Excellent place here, but tread very carefully, no signs of drug use here ( I mention this prior to my self storage report) staying on the ground floor is fine, but accessing the top would need a good climb, I wasn't comfortable doing this on my own, so this site requires a revisit.

There is a few underground tunnels that I want to go back and check out too.

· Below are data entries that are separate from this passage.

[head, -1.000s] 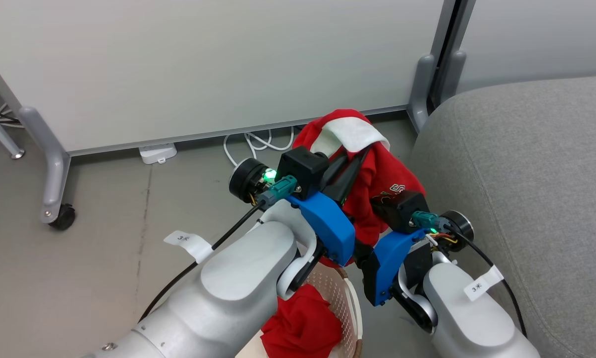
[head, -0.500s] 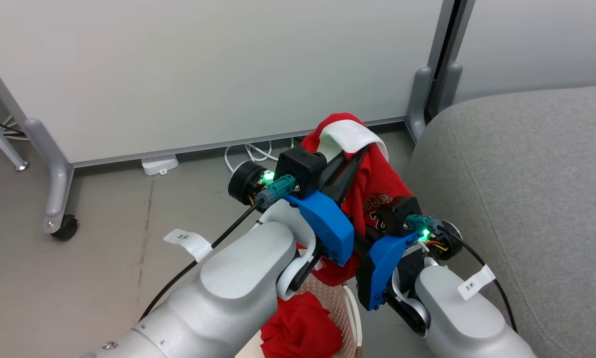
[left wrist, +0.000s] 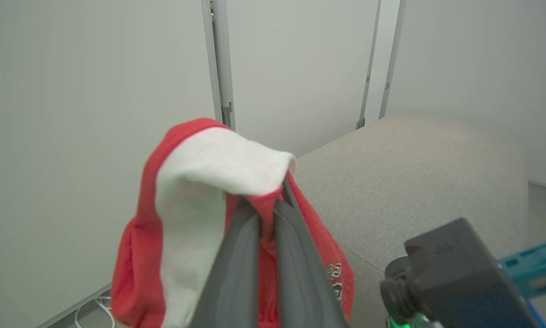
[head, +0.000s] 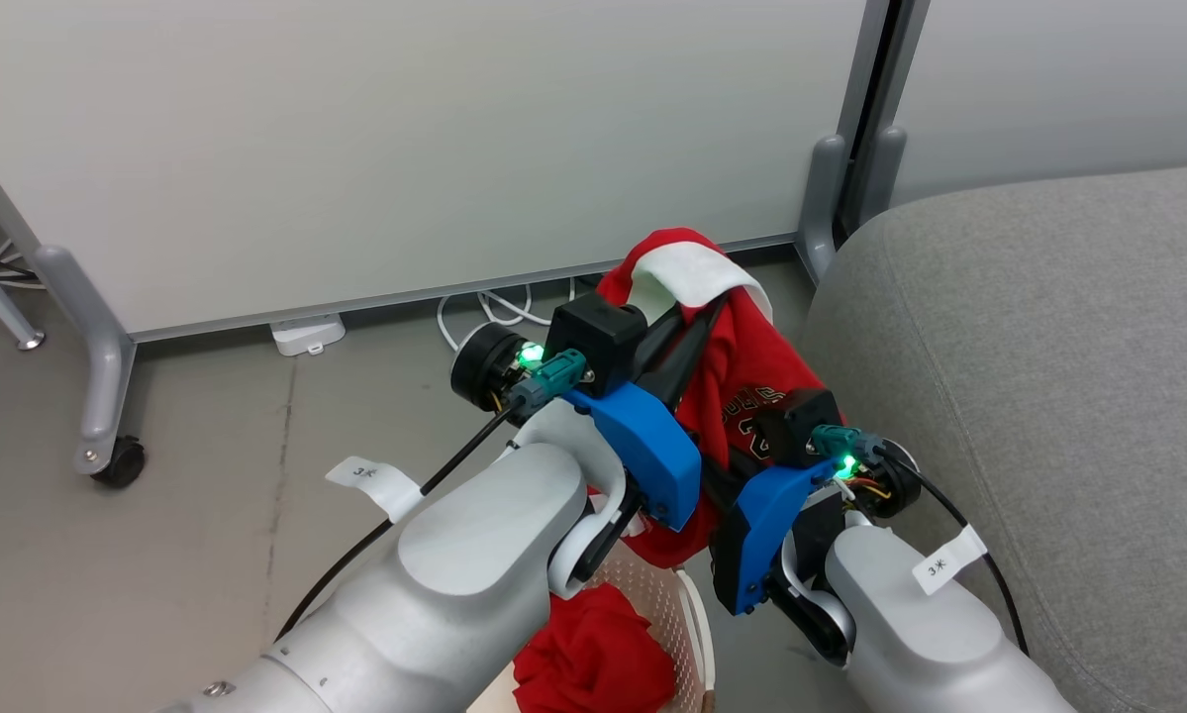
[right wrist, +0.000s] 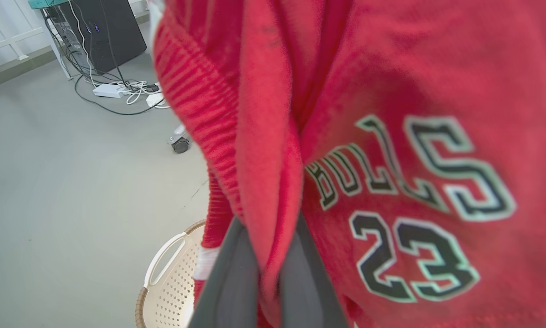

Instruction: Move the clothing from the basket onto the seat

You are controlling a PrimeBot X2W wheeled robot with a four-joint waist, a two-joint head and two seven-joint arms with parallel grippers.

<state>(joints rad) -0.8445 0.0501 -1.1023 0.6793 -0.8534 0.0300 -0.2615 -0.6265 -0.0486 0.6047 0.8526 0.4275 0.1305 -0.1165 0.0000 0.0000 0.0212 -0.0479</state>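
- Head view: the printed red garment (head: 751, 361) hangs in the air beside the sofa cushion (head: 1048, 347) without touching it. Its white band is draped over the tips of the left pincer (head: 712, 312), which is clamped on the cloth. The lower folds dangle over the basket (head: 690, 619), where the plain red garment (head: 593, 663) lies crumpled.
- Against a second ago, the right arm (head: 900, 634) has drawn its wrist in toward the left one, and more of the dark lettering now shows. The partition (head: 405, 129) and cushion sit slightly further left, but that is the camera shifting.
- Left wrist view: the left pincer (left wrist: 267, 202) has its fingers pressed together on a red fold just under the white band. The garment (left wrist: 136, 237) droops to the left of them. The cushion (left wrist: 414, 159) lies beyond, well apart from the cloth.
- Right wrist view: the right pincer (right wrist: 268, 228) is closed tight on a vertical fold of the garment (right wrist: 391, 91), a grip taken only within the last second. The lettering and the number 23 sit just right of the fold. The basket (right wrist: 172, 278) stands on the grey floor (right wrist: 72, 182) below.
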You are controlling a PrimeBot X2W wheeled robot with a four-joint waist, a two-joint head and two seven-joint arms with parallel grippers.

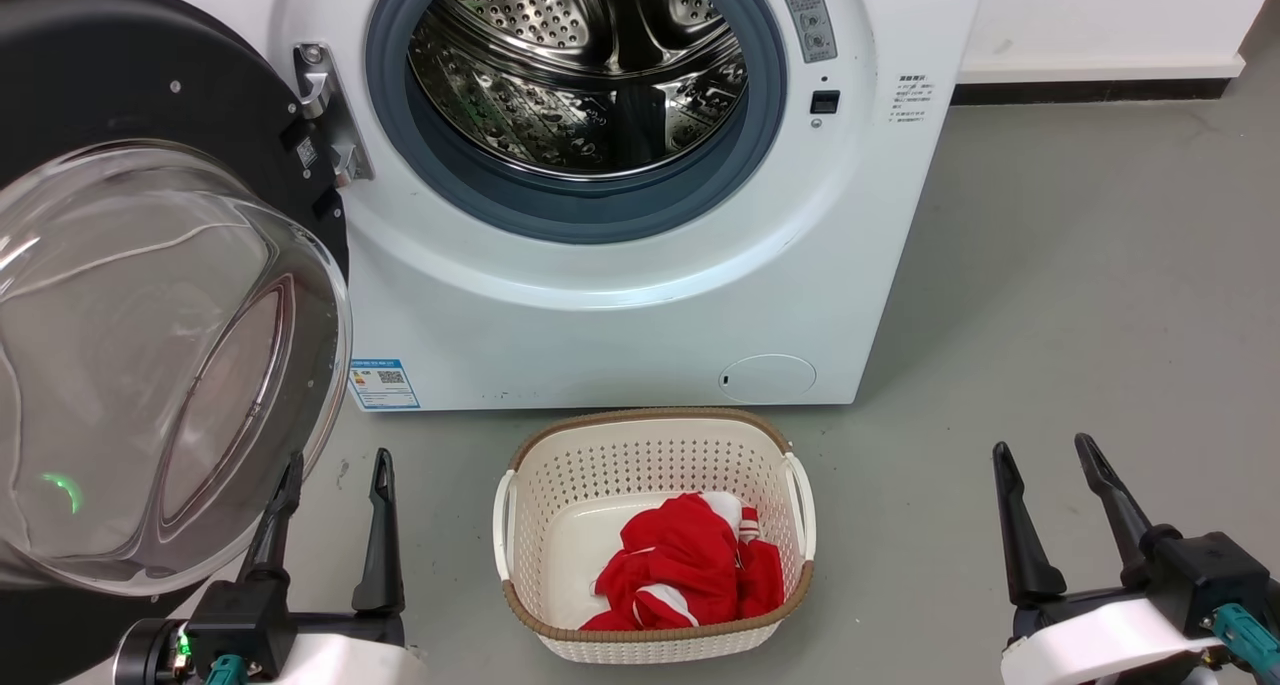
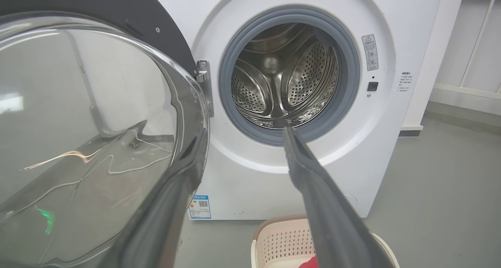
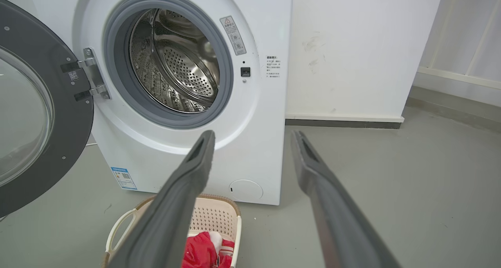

At the far end of the building isn't safe at all, beams falling down, big drops so extra care and attention need to be taken place here


----------



## flyboys90 (Aug 6, 2012)

Interesting building,shame there's not much left.Thanks for sharing.


----------



## mykez (Aug 6, 2012)

I think there is more to it upstairs, also looked like the place goes underground, I need a torch and some assistance really to go deeper into the depths lol I will be returing


----------



## imyimyimy (Aug 7, 2012)

This is the GNR warehouse in derby, ive only explored the outskirts of this, as i couldn't find a way in..


----------



## orangeacid (Sep 7, 2012)

+1 imyimyimy, it's the GNR warehouse 

mykez: did you end up going back for the underground bits? I know some other people on here did go down, but that was years ago, and I suspect it's changed a lot since all the works on the roads around this area, which have made the site a lot more visible.


----------



## birdinanaviary (Sep 7, 2012)

It is the gnr 
Underground was full of needles last report I heard so tread careful


----------



## ImmortalShadow (Sep 7, 2012)

The basement is INCREDIBLE, definitely worth a look. No needles when I went there last.
Great photos btw!


----------



## the_man_1984 (Sep 7, 2012)

Loved the picture with what looks like a crushed car? Thanks for sharing.


----------



## skankypants (Sep 12, 2012)

That motor is going to need a "tidy up"to pass the M.O.T..........nice pics pal.


----------



## Tautop (Sep 15, 2012)

Thanks for a great post, and for the underground basements it is very easy to get there, as you can see in the 6 picture, you need to just drop down there and go left(from the picture view), for safer trip down go from the other side. Just dont forget - you will need a torch a good one and if with batteries, take some more in case. I just went there few days ago for second time. For torch i used my iphones torch, so didnt see much. No clue of people both times. Also when you go down just go straight to the end then right(ofcourse check the sides, for inteerests) then go straight to the end also again turn right and straight to a smaller path were at the end you will find yourself nearly in the same place. So good luck if you going to go there!


----------



## sonyes (Sep 15, 2012)

Looks like a great mooch! Nice pics.


----------